*THE PROBLEM:* What do the entries below say? Restate them word for word.

----

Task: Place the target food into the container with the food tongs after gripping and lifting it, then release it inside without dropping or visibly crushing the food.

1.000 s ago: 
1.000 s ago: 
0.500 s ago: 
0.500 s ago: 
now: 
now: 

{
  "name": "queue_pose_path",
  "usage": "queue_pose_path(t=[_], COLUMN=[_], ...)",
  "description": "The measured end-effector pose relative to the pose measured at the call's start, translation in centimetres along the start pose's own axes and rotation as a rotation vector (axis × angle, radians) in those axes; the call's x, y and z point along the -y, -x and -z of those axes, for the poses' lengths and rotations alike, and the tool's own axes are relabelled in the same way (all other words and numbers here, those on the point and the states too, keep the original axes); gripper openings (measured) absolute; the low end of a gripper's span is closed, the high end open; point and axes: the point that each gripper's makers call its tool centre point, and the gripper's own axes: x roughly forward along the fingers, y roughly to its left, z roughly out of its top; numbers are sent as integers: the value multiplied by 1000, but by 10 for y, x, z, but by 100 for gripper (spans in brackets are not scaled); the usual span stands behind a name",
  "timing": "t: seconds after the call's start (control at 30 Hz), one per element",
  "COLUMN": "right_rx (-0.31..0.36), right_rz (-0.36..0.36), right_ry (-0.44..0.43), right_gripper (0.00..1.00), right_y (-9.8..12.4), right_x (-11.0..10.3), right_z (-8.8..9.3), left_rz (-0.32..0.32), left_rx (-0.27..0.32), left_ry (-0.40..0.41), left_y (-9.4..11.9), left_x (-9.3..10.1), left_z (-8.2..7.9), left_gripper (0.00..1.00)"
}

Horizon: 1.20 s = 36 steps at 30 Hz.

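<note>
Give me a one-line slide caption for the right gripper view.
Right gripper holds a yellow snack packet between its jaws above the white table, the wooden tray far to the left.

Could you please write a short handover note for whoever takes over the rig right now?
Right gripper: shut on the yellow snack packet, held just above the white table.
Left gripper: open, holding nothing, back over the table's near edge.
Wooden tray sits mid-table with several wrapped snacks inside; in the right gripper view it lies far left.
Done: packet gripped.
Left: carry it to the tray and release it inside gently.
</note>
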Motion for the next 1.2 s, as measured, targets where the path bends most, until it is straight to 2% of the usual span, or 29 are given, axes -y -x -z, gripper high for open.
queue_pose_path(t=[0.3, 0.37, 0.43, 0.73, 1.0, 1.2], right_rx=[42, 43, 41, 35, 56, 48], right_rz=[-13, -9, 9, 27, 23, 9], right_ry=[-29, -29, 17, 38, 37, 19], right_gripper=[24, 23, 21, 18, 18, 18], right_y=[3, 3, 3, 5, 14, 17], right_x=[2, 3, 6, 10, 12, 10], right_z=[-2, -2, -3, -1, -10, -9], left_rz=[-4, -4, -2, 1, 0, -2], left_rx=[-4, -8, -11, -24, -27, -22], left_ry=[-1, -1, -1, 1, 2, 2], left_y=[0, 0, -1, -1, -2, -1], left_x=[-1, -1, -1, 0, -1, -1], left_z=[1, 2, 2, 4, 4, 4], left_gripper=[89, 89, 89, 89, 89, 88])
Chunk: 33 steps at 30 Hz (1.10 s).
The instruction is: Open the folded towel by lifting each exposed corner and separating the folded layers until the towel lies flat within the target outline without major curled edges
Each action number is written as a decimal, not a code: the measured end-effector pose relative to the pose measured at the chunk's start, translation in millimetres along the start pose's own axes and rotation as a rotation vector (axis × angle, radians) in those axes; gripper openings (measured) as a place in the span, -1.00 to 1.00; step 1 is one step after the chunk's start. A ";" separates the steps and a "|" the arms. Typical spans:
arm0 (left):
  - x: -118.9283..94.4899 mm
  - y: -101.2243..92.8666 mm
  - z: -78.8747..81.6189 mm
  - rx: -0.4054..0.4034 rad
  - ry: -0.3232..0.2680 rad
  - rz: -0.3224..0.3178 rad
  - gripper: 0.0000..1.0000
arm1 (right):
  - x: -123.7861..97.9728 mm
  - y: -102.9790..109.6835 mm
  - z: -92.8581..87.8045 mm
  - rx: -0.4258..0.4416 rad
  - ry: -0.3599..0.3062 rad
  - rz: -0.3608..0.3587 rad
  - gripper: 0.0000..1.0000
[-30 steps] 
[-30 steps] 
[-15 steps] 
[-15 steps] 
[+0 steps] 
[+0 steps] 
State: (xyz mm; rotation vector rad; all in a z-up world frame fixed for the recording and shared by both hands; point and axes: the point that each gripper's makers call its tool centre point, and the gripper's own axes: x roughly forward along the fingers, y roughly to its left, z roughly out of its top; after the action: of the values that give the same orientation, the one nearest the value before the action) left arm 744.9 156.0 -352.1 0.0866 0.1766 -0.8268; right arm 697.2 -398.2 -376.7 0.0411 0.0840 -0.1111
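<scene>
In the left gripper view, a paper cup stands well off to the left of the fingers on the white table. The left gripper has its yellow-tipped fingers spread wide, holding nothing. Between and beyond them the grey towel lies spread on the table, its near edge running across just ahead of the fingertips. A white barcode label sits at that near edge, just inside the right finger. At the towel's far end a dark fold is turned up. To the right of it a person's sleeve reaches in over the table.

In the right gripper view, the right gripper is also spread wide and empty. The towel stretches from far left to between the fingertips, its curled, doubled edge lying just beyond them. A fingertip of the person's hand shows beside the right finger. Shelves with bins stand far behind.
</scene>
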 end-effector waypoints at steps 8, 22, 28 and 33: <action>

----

*SOLUTION TO THE PROBLEM:*
Task: Place the target food into the container with the food tongs after gripping and lifting it, then release it inside without dropping or visibly crushing the food.

1.000 s ago: 
1.000 s ago: 
0.500 s ago: 
0.500 s ago: 
now: 
now: 

{
  "name": "queue_pose_path",
  "usage": "queue_pose_path(t=[_], COLUMN=[_], ...)",
  "description": "The measured end-effector pose relative to the pose measured at the call's start, translation in centimetres along the start pose's own axes and rotation as a rotation vector (axis × angle, radians) in those axes; the call's x, y and z point along the -y, -x and -z of those axes, for the poses' lengths and rotations alike, and the tool's own axes are relabelled in the same way (all other words and numbers here, those on the point and the states too, keep the original axes); gripper openings (measured) absolute; the low end of a gripper's span is closed, the high end open; point and axes: the point that each gripper's makers call its tool centre point, and the gripper's own axes: x roughly forward along the fingers, y roughly to its left, z roughly out of its top; numbers are sent as integers: the value multiplied by 1000, but by 10 for y, x, z, but by 100 for gripper (spans in brackets are not scaled); the usual span stands behind a name",
  "timing": "t: seconds after the call's start (control at 30 Hz), one per element",
  "COLUMN": "right_rx (-0.31..0.36), right_rz (-0.36..0.36), right_ry (-0.44..0.43), right_gripper (0.00..1.00), right_y (-9.8..12.4), right_x (-11.0..10.3), right_z (-8.8..9.3), left_rz (-0.32..0.32), left_rx (-0.27..0.32), left_ry (-0.40..0.41), left_y (-9.4..11.9), left_x (-9.3..10.1), left_z (-8.2..7.9), left_gripper (0.00..1.00)"
}

Horizon: 1.20 s = 36 steps at 30 Hz.

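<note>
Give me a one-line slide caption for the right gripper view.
Right gripper holds a yellow snack packet between its jaws above the white table, the wooden tray far to the left.

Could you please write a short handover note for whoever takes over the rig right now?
Right gripper: shut on the yellow snack packet, held just above the white table.
Left gripper: open, holding nothing, back over the table's near edge.
Wooden tray sits mid-table with several wrapped snacks inside; in the right gripper view it lies far left.
Done: packet gripped.
Left: carry it to the tray and release it inside gently.
</note>
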Motion for the next 1.2 s, as measured, targets where the path bends most, until it is straight to 2% of the usual span, or 29 are given, axes -y -x -z, gripper high for open.
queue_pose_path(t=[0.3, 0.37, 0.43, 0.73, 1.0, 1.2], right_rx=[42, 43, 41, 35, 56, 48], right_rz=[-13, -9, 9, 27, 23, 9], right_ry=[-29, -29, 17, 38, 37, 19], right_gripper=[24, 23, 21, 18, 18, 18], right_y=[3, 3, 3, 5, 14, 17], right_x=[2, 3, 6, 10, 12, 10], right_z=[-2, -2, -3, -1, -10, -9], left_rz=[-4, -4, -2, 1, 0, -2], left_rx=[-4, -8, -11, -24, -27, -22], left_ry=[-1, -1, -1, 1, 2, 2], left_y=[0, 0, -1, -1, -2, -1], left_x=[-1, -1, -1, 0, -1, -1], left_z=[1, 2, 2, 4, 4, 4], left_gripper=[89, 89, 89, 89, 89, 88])
Chunk: 33 steps at 30 Hz (1.10 s).
The instruction is: Open the folded towel by lifting each exposed corner and separating the folded layers until the towel lies flat within the target outline without major curled edges
Each action number is written as a decimal, not a code: the measured end-effector pose relative to the pose measured at the chunk's start, translation in millimetres along the start pose's own axes and rotation as a rotation vector (axis × angle, radians) in those axes; gripper openings (measured) as a place in the span, -1.00 to 1.00; step 1 is one step after the chunk's start. A ";" separates the steps and a "|" the arms. Typical spans:
arm0 (left):
  - x: -118.9283..94.4899 mm
  - y: -101.2243..92.8666 mm
  - z: -78.8747..81.6189 mm
  - rx: -0.4054..0.4034 rad
  - ry: -0.3232..0.2680 rad
  - rz: -0.3224..0.3178 rad
  - gripper: 0.0000..1.0000
arm1 (right):
  - x: -123.7861..97.9728 mm
  - y: -102.9790..109.6835 mm
  - z: -92.8581..87.8045 mm
  - rx: -0.4258..0.4416 rad
  - ry: -0.3599..0.3062 rad
  - rz: -0.3608..0.3587 rad
  - gripper: 0.0000..1.0000
[-30 steps] 
[-30 steps] 
[-15 steps] 
[-15 steps] 
[+0 steps] 
[+0 steps] 
State: (xyz mm; rotation vector rad; all in a z-up world frame fixed for the recording and shared by both hands; point and axes: the point that each gripper's makers call its tool centre point, and the gripper's own axes: x roughly forward along the fingers, y roughly to its left, z roughly out of its top; after the action: of the values that give the same orientation, the one nearest the value before the action) left arm 744.9 156.0 -352.1 0.0866 0.1766 -0.8268; right arm 697.2 -398.2 -376.7 0.0411 0.0840 -0.1111
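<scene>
In the left gripper view, a paper cup stands well off to the left of the fingers on the white table. The left gripper has its yellow-tipped fingers spread wide, holding nothing. Between and beyond them the grey towel lies spread on the table, its near edge running across just ahead of the fingertips. A white barcode label sits at that near edge, just inside the right finger. At the towel's far end a dark fold is turned up. To the right of it a person's sleeve reaches in over the table.

In the right gripper view, the right gripper is also spread wide and empty. The towel stretches from far left to between the fingertips, its curled, doubled edge lying just beyond them. A fingertip of the person's hand shows beside the right finger. Shelves with bins stand far behind.
</scene>
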 end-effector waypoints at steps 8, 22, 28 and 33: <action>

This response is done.